◆ What you should do
The following listing has lines to check for the word "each"; give only the number of lines that contain it.

◆ Dataset section
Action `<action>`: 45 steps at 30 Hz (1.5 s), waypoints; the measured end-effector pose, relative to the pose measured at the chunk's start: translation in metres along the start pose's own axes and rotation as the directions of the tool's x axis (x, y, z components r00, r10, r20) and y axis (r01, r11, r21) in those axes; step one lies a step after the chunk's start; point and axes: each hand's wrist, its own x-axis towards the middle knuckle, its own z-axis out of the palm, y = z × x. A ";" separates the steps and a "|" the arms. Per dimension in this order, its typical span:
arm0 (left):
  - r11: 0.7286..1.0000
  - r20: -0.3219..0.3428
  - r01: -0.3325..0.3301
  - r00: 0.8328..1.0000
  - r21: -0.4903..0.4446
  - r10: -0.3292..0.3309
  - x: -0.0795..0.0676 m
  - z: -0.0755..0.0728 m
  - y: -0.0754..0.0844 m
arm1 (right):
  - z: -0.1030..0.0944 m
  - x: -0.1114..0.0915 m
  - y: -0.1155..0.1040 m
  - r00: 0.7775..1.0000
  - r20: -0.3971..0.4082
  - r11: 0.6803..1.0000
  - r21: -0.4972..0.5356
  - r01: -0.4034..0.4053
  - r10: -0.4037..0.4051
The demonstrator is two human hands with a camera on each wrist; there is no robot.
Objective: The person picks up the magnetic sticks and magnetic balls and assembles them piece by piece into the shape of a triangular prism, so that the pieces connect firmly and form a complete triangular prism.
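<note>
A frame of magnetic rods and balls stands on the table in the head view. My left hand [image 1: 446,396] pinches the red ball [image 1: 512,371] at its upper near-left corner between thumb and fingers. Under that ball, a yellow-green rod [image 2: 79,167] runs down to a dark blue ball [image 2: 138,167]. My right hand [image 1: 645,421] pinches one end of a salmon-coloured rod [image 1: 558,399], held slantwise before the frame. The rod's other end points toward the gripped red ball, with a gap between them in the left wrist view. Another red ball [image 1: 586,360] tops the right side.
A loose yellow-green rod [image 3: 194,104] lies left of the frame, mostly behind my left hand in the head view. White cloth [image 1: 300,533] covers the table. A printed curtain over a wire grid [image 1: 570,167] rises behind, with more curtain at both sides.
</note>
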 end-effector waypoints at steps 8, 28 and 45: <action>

◆ Solution for this problem
2